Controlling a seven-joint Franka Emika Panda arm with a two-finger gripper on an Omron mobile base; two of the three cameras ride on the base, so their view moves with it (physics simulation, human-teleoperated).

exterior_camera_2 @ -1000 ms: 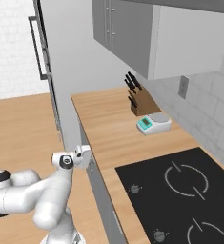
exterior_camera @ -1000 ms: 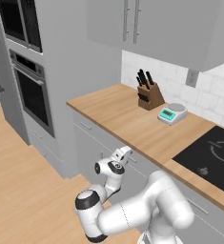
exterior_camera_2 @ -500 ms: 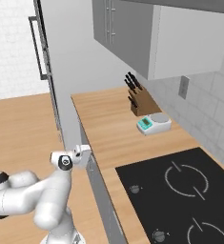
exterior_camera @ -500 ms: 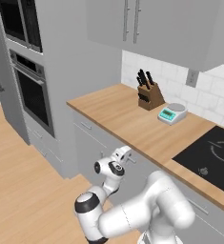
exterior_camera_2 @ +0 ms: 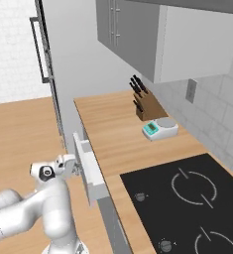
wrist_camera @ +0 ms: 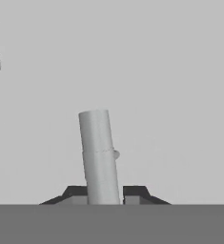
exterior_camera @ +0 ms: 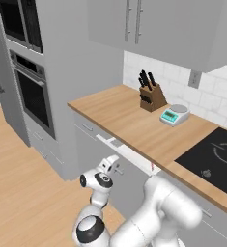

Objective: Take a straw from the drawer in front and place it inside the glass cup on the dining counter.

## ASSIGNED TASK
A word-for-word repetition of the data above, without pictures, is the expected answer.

## COMPLETED TASK
Controlling a seven-joint Franka Emika Panda arm with a two-finger gripper on an Omron mobile base; two of the three cameras ride on the base, so their view moves with it (physics simulation, human-teleoperated).

exterior_camera_2 @ -1000 ms: 
exterior_camera @ -1000 ms: 
exterior_camera_2 @ -500 ms: 
exterior_camera @ -500 ms: 
exterior_camera_2 @ +0 ms: 
wrist_camera @ +0 ms: 
exterior_camera @ +0 ms: 

Objective: Take a straw from the drawer in front and place it inside the glass cup on the dining counter.

No more work remains in this exercise.